____ GIVEN DATA

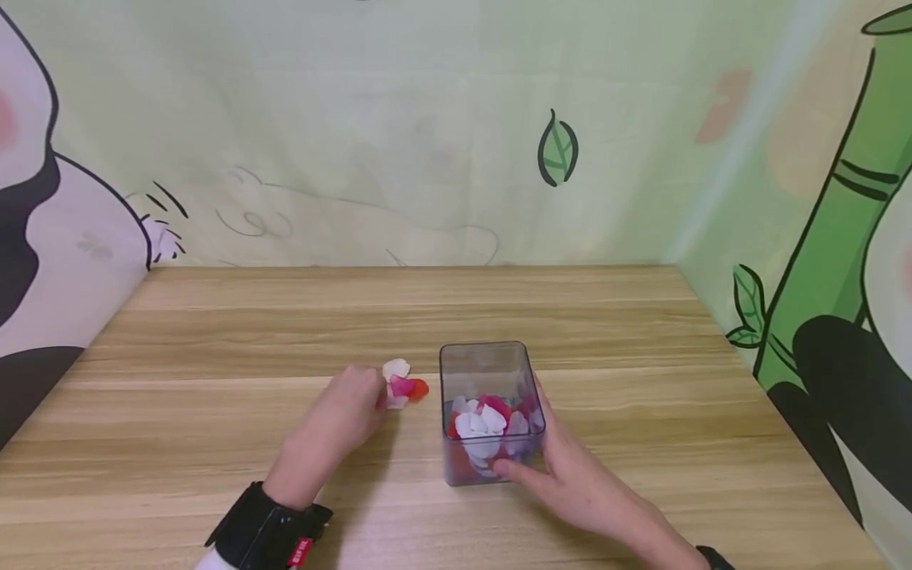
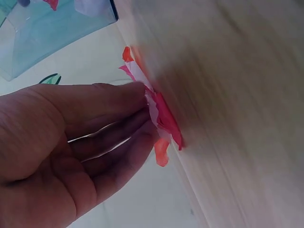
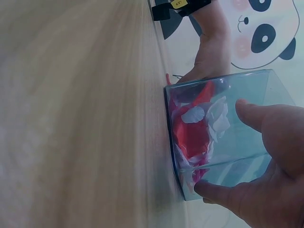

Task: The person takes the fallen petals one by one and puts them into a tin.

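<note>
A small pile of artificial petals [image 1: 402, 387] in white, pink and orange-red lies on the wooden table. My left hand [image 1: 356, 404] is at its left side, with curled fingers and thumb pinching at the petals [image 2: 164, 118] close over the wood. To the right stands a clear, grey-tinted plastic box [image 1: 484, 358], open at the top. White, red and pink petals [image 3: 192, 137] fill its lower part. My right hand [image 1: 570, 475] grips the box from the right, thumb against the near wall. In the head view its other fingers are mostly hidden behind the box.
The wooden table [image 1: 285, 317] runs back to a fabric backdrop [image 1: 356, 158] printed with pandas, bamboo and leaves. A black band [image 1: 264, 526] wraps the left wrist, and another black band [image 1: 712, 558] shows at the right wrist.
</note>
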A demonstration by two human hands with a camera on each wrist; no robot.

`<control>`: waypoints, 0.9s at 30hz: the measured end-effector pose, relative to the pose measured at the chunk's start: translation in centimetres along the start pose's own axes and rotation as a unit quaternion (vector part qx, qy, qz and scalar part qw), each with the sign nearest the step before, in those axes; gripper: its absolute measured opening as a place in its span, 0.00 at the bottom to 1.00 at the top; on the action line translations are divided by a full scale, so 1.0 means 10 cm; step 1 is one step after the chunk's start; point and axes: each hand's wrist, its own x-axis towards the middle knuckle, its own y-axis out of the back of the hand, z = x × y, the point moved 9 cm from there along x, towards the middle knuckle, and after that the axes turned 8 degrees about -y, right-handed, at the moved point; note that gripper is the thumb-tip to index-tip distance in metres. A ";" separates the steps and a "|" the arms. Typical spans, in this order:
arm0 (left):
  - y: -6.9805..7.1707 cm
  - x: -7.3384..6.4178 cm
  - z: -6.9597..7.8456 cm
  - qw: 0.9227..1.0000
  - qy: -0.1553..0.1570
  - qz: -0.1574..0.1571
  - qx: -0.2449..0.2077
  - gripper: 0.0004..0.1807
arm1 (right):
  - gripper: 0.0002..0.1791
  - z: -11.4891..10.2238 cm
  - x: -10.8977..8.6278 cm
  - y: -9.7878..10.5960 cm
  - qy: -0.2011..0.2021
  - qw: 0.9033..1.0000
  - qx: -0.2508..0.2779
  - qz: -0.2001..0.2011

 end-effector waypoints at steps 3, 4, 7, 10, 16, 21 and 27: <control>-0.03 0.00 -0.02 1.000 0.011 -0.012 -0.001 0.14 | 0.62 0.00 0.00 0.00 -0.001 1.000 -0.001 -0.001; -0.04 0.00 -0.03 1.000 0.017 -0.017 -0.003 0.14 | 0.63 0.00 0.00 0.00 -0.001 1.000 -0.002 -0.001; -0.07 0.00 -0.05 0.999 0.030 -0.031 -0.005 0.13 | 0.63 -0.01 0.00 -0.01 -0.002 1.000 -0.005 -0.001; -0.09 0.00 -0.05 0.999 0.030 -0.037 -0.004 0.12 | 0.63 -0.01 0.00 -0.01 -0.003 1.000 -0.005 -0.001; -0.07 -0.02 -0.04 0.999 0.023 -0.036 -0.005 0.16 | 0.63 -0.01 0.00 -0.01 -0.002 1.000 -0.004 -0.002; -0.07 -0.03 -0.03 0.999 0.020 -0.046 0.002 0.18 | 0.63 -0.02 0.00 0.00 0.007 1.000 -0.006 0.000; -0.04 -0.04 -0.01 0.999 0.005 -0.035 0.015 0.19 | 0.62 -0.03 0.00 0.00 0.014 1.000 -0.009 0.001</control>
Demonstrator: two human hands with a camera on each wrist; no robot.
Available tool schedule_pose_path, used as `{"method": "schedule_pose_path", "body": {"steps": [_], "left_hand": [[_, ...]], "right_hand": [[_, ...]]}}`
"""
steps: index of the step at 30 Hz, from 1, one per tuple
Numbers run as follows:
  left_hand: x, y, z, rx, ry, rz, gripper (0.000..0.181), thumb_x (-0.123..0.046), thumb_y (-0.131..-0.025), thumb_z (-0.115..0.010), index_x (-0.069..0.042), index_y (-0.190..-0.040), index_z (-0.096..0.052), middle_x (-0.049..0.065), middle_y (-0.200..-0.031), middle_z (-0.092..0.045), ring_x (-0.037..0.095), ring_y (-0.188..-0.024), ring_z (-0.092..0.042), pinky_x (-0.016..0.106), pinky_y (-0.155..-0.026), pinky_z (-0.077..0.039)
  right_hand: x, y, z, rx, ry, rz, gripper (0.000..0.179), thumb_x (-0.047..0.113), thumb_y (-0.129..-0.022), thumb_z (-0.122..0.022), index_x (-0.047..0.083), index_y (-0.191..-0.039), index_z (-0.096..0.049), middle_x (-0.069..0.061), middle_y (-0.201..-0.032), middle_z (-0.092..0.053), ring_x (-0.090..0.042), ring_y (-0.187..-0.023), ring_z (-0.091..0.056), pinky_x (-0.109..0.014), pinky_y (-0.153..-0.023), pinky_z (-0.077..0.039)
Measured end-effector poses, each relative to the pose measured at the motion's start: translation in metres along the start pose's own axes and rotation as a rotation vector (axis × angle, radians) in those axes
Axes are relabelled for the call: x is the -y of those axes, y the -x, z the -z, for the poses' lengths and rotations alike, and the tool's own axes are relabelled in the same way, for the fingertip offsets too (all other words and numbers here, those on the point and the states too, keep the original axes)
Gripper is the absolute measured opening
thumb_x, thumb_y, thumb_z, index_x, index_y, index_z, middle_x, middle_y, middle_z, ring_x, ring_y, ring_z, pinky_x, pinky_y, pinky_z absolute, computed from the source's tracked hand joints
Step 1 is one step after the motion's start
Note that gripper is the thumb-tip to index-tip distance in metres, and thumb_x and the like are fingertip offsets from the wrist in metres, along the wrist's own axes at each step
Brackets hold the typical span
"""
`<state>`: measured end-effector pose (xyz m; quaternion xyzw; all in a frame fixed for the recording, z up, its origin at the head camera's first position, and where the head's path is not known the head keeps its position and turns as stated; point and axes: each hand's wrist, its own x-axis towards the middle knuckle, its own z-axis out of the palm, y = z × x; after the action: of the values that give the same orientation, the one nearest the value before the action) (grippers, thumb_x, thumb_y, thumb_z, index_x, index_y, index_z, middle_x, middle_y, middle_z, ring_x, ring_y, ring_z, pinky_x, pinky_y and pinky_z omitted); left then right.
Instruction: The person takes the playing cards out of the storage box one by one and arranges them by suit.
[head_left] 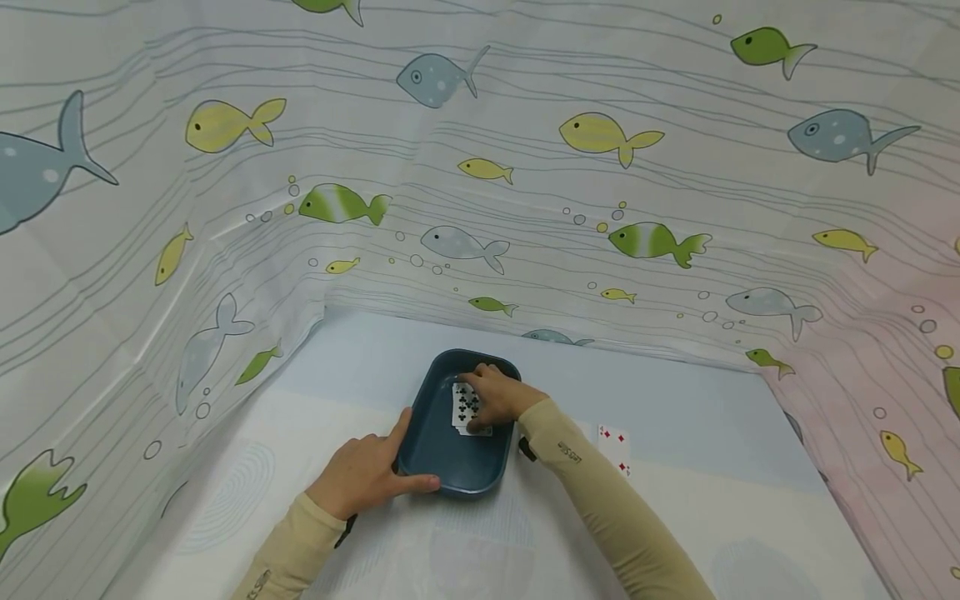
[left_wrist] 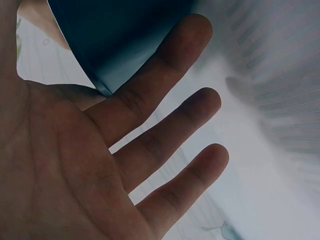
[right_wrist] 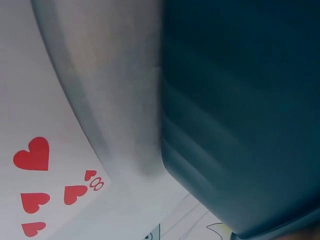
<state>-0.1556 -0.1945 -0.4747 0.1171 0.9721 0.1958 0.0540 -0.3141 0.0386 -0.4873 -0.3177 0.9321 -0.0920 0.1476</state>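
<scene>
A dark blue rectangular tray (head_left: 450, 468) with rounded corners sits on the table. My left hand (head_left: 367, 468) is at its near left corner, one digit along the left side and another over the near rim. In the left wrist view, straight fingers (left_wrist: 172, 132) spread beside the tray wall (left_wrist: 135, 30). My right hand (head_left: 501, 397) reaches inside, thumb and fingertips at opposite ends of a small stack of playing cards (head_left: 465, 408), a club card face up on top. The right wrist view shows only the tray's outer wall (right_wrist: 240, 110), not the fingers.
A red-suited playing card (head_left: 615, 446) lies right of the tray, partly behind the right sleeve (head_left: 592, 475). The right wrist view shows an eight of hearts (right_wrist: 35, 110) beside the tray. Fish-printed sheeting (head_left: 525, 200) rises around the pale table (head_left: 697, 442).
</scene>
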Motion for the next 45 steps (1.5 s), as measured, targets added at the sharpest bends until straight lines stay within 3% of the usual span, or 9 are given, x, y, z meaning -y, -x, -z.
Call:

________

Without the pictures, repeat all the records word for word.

**RESULT OF THIS TASK**
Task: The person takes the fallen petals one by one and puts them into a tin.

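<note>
A small pile of artificial petals [image 1: 402, 387] in white, pink and orange-red lies on the wooden table. My left hand [image 1: 356, 404] is at its left side, with curled fingers and thumb pinching at the petals [image 2: 164, 118] close over the wood. To the right stands a clear, grey-tinted plastic box [image 1: 484, 358], open at the top. White, red and pink petals [image 3: 192, 137] fill its lower part. My right hand [image 1: 570, 475] grips the box from the right, thumb against the near wall. In the head view its other fingers are mostly hidden behind the box.
The wooden table [image 1: 285, 317] runs back to a fabric backdrop [image 1: 356, 158] printed with pandas, bamboo and leaves. A black band [image 1: 264, 526] wraps the left wrist, and another black band [image 1: 712, 558] shows at the right wrist.
</note>
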A demonstration by two human hands with a camera on each wrist; no robot.

`<control>`: waypoints, 0.9s at 30hz: the measured end-effector pose, relative to the pose measured at the chunk's start: translation in centimetres along the start pose's own axes and rotation as a unit quaternion (vector part qx, qy, qz and scalar part qw), each with the sign nearest the step before, in those axes; gripper: its absolute measured opening as a place in its span, 0.00 at the bottom to 1.00 at the top; on the action line translations are divided by a full scale, so 1.0 means 10 cm; step 1 is one step after the chunk's start; point and axes: each hand's wrist, its own x-axis towards the middle knuckle, its own y-axis out of the back of the hand, z = x × y, the point moved 9 cm from there along x, towards the middle knuckle, and after that the axes turned 8 degrees about -y, right-handed, at the moved point; note that gripper is the thumb-tip to index-tip distance in metres. A ";" separates the steps and a "|" the arms. Typical spans, in this order:
arm0 (left):
  - y: -6.9805..7.1707 cm
  - x: -7.3384..6.4178 cm
  - z: -6.9597..7.8456 cm
  - qw: 0.9227..1.0000
  - qy: -0.1553..0.1570
  - qz: -0.1574..0.1571
  - qx: -0.2449..0.2077
  - gripper: 0.0004..0.1807
arm1 (right):
  - gripper: 0.0002..0.1791
  - z: -11.4891..10.2238 cm
  - x: -10.8977..8.6278 cm
  - y: -9.7878..10.5960 cm
  - qy: -0.2011..0.2021
  - qw: 0.9033..1.0000
  - qx: -0.2508..0.2779
  - qz: -0.2001..0.2011

 end-effector waypoints at steps 3, 4, 7, 10, 16, 21 and 27: <control>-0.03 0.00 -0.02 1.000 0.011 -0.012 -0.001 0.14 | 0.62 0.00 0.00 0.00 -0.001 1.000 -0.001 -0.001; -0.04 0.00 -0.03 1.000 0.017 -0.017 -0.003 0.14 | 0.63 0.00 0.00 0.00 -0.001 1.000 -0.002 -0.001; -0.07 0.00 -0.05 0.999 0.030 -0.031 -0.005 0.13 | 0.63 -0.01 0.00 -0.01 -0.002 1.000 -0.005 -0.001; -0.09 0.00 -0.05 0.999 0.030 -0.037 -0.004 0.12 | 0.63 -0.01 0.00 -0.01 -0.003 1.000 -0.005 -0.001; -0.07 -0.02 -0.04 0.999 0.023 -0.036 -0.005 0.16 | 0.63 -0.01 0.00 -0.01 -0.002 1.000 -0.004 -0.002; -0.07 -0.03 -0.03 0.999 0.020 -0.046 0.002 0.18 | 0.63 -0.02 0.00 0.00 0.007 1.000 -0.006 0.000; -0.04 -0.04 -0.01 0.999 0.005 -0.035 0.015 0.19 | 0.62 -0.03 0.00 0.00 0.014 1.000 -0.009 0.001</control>
Demonstrator: two human hands with a camera on each wrist; no robot.
Available tool schedule_pose_path, used as `{"method": "schedule_pose_path", "body": {"steps": [_], "left_hand": [[_, ...]], "right_hand": [[_, ...]]}}`
"""
steps: index of the step at 30 Hz, from 1, one per tuple
Numbers run as follows:
  left_hand: x, y, z, rx, ry, rz, gripper (0.000..0.181), thumb_x (-0.123..0.046), thumb_y (-0.131..-0.025), thumb_z (-0.115..0.010), index_x (-0.069..0.042), index_y (-0.190..-0.040), index_z (-0.096..0.052), middle_x (-0.049..0.065), middle_y (-0.200..-0.031), middle_z (-0.092..0.045), ring_x (-0.037..0.095), ring_y (-0.188..-0.024), ring_z (-0.092..0.042), pinky_x (-0.016..0.106), pinky_y (-0.155..-0.026), pinky_z (-0.077..0.039)
  right_hand: x, y, z, rx, ry, rz, gripper (0.000..0.179), thumb_x (-0.047..0.113), thumb_y (-0.129..-0.022), thumb_z (-0.122..0.022), index_x (-0.047..0.083), index_y (-0.191..-0.039), index_z (-0.096..0.049), middle_x (-0.069..0.061), middle_y (-0.201..-0.032), middle_z (-0.092..0.053), ring_x (-0.090..0.042), ring_y (-0.187..-0.023), ring_z (-0.091..0.056), pinky_x (-0.109..0.014), pinky_y (-0.153..-0.023), pinky_z (-0.077..0.039)
Measured end-effector poses, each relative to the pose measured at the motion's start: translation in metres along the start pose's own axes and rotation as a rotation vector (axis × angle, radians) in those axes
Axes are relabelled for the call: x is the -y of those axes, y the -x, z the -z, for the poses' lengths and rotations alike, and the tool's own axes are relabelled in the same way, for the fingertip offsets too (all other words and numbers here, those on the point and the states too, keep the original axes)
Gripper is the absolute measured opening
thumb_x, thumb_y, thumb_z, index_x, index_y, index_z, middle_x, middle_y, middle_z, ring_x, ring_y, ring_z, pinky_x, pinky_y, pinky_z absolute, computed from the source's tracked hand joints
Step 1 is one step after the motion's start
Note that gripper is the thumb-tip to index-tip distance in metres, and thumb_x and the like are fingertip offsets from the wrist in metres, along the wrist's own axes at each step
Brackets hold the typical span
"""
`<state>`: measured end-effector pose (xyz m; quaternion xyzw; all in a frame fixed for the recording, z up, its origin at the head camera's first position, and where the head's path is not known the head keeps its position and turns as stated; point and axes: each hand's wrist, its own x-axis towards the middle knuckle, its own z-axis out of the palm, y = z × x; after the action: of the values that give the same orientation, the one nearest the value before the action) (grippers, thumb_x, thumb_y, thumb_z, index_x, index_y, index_z, middle_x, middle_y, middle_z, ring_x, ring_y, ring_z, pinky_x, pinky_y and pinky_z omitted); left then right.
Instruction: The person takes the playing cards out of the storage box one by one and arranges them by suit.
[head_left] 
[left_wrist] 
[right_wrist] 
<state>-0.1556 -0.1945 -0.4747 0.1171 0.9721 0.1958 0.0540 -0.3141 0.0386 -0.4873 -0.3177 0.9321 -0.0920 0.1476</state>
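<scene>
A dark blue rectangular tray (head_left: 450, 468) with rounded corners sits on the table. My left hand (head_left: 367, 468) is at its near left corner, one digit along the left side and another over the near rim. In the left wrist view, straight fingers (left_wrist: 172, 132) spread beside the tray wall (left_wrist: 135, 30). My right hand (head_left: 501, 397) reaches inside, thumb and fingertips at opposite ends of a small stack of playing cards (head_left: 465, 408), a club card face up on top. The right wrist view shows only the tray's outer wall (right_wrist: 240, 110), not the fingers.
A red-suited playing card (head_left: 615, 446) lies right of the tray, partly behind the right sleeve (head_left: 592, 475). The right wrist view shows an eight of hearts (right_wrist: 35, 110) beside the tray. Fish-printed sheeting (head_left: 525, 200) rises around the pale table (head_left: 697, 442).
</scene>
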Motion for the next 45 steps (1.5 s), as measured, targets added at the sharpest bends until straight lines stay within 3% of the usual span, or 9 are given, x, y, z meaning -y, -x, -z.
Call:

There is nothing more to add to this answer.